PROBLEM STATEMENT: Answer with a single number stating how many lines of the entries below include the string "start".

(GIVEN ENTRIES Opens)

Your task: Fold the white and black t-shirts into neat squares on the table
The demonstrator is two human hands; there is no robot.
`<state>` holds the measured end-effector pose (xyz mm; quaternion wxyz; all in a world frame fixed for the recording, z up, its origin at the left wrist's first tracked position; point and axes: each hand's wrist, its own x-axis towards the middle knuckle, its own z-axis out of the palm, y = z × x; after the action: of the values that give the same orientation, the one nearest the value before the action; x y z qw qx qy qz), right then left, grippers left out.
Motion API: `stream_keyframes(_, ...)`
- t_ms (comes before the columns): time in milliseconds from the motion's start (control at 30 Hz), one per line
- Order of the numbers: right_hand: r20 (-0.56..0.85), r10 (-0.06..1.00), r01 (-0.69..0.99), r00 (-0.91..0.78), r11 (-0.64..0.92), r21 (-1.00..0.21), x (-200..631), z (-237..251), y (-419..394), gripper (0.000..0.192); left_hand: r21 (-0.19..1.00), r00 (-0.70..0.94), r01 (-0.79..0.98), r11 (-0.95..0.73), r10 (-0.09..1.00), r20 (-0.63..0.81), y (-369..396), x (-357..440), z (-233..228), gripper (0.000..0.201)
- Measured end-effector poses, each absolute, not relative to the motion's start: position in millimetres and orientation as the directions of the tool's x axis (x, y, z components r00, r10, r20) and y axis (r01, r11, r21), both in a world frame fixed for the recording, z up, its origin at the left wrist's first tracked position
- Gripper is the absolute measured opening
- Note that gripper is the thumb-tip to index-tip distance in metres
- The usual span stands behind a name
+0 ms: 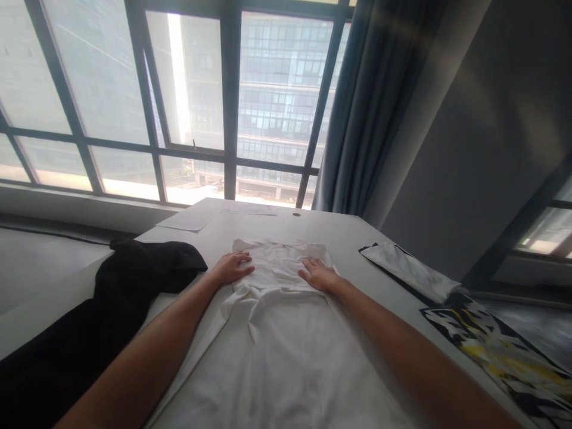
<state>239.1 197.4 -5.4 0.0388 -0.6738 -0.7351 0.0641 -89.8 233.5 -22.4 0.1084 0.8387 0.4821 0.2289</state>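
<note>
A white garment (286, 345) lies spread on the white table, its far end a wrinkled, gathered band. Whether it is trousers, a skirt or something else I cannot tell. My left hand (233, 266) rests flat on the left side of that band, fingers stretched out toward the middle. On the band's right side lies my right hand (316, 274), palm down with its fingers apart. Neither hand grips the cloth. Creases run from beneath both hands toward me. The near end of the garment runs out of view at the bottom.
Black clothing (147, 268) lies along the table's left edge. At the right edge are a folded white and black cloth (409, 268) and a black, white and yellow patterned garment (496, 351). Paper sheets (187, 221) lie on the table (344, 229) near its far edge, by the windows.
</note>
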Motion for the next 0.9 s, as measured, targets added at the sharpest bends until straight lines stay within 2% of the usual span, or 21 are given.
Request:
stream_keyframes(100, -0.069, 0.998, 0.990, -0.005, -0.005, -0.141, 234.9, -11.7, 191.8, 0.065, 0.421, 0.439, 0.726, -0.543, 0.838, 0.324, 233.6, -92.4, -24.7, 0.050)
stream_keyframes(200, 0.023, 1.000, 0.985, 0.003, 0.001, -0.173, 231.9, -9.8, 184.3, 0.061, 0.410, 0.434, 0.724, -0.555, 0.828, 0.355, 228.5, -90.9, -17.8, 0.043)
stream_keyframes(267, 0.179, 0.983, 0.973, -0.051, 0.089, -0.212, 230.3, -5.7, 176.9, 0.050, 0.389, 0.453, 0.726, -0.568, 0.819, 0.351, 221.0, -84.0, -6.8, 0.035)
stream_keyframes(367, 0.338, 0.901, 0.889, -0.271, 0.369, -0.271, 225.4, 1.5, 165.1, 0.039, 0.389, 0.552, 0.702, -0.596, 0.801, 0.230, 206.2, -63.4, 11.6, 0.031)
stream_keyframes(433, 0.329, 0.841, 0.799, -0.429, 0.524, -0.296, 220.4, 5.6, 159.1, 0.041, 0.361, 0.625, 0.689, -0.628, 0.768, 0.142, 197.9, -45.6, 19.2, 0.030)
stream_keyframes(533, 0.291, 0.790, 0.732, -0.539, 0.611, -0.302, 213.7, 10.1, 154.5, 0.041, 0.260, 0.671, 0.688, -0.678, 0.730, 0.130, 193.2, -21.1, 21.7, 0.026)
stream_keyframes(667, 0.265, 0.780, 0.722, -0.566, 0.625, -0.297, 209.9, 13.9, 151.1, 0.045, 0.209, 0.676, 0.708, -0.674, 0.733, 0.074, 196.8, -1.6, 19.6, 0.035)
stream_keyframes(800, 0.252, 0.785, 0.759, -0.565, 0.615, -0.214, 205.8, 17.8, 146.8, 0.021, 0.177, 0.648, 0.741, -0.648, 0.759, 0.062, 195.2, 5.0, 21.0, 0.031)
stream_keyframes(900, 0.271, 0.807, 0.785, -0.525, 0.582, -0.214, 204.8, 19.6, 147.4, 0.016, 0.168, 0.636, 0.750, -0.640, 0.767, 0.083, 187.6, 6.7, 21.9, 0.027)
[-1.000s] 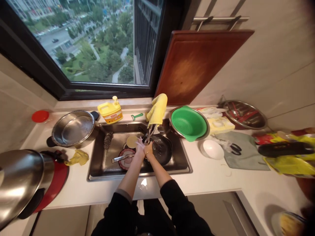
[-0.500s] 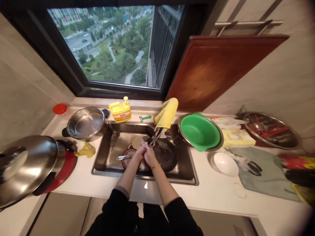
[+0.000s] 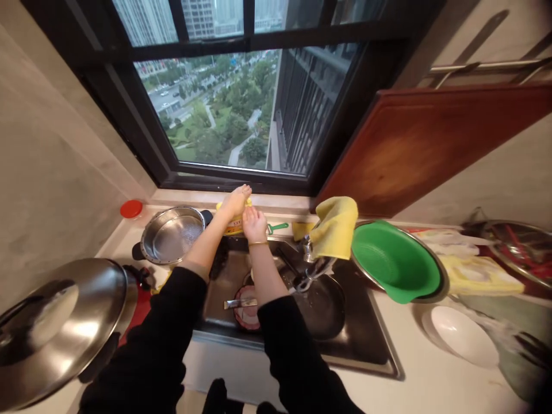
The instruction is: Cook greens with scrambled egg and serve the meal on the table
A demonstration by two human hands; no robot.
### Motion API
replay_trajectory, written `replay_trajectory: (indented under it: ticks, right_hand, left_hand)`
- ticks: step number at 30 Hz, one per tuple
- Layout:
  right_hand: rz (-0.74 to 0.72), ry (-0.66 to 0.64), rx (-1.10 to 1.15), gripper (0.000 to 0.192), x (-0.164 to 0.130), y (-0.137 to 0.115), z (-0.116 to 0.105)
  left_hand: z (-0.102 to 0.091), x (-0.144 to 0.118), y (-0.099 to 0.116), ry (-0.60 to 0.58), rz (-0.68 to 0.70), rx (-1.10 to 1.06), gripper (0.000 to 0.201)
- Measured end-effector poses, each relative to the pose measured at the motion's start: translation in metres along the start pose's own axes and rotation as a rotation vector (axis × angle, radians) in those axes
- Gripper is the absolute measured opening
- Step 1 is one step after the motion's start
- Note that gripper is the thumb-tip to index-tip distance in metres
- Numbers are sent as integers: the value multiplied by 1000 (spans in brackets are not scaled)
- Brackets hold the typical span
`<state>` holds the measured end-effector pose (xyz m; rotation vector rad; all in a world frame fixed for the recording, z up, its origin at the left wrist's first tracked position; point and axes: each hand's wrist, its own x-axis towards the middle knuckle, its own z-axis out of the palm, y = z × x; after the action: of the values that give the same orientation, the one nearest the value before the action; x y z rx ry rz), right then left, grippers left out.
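Note:
At the back of the sink, my left hand (image 3: 236, 201) lies stretched over the top of a yellow pump bottle of dish soap (image 3: 234, 226), covering most of it. The yellow pump nozzle (image 3: 249, 202) peeks out by its fingers. My right hand (image 3: 255, 223) is cupped just below and beside that nozzle, palm turned up, with a thin bracelet at the wrist. Whether any soap is in the palm cannot be seen. A green peeler (image 3: 278, 227) lies right of this hand. Below my arms, the sink (image 3: 219, 307) holds a red-rimmed dish (image 3: 246, 322) and a dark frying pan (image 3: 323, 310).
A yellow cloth (image 3: 335, 227) drapes over the faucet. To the right stand a green colander (image 3: 394, 259) and a white bowl (image 3: 463, 333). On the left are a steel steamer pot (image 3: 172, 236) and a large lidded wok (image 3: 64, 322). A cutting board (image 3: 431, 149) leans by the window.
Both hands have left the running-faucet area over the sink and moved up and back to the soap bottle. They were together and are now apart. The head view has tilted up.

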<state>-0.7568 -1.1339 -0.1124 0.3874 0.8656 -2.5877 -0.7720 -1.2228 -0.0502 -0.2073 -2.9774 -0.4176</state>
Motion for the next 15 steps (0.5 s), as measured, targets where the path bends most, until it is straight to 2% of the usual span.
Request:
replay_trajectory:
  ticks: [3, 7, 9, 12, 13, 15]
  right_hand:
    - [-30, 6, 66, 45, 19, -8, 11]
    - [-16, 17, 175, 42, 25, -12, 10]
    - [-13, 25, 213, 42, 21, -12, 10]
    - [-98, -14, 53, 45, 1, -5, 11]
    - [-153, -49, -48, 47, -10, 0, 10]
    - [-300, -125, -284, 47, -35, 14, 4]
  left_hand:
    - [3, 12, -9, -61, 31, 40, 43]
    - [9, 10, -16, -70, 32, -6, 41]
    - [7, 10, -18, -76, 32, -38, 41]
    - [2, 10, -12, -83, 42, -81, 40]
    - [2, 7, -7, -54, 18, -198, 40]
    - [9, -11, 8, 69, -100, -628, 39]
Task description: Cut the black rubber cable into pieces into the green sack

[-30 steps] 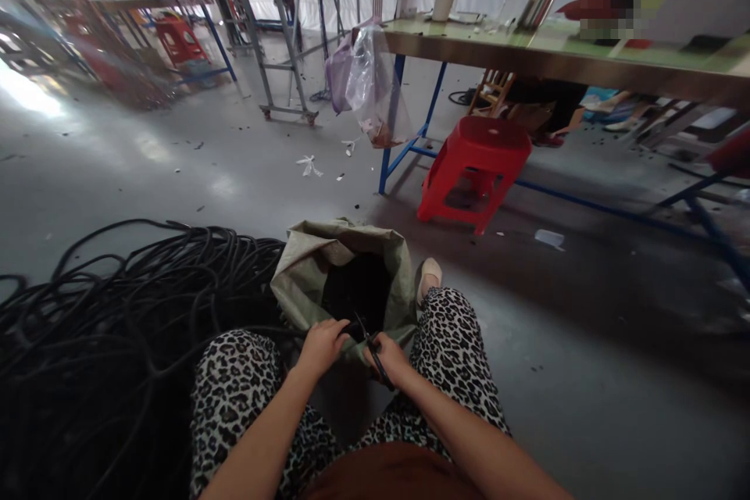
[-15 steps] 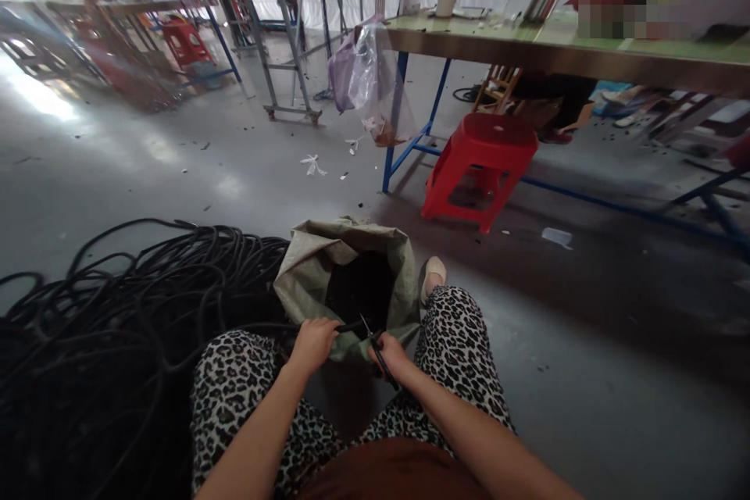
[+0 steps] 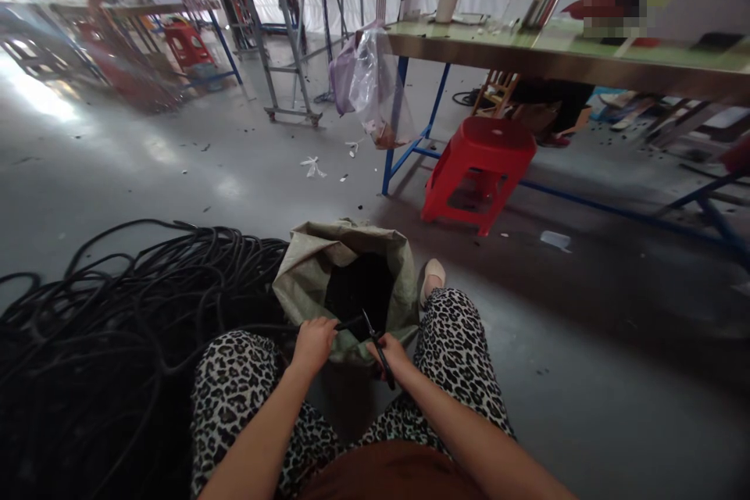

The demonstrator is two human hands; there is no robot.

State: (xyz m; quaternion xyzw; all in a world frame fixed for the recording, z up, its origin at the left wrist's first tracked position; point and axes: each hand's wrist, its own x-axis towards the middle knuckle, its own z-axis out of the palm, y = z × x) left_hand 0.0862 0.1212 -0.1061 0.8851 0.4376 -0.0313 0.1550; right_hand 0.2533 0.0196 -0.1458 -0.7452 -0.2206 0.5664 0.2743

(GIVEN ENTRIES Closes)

OUTPUT FOR THIS EXERCISE: 4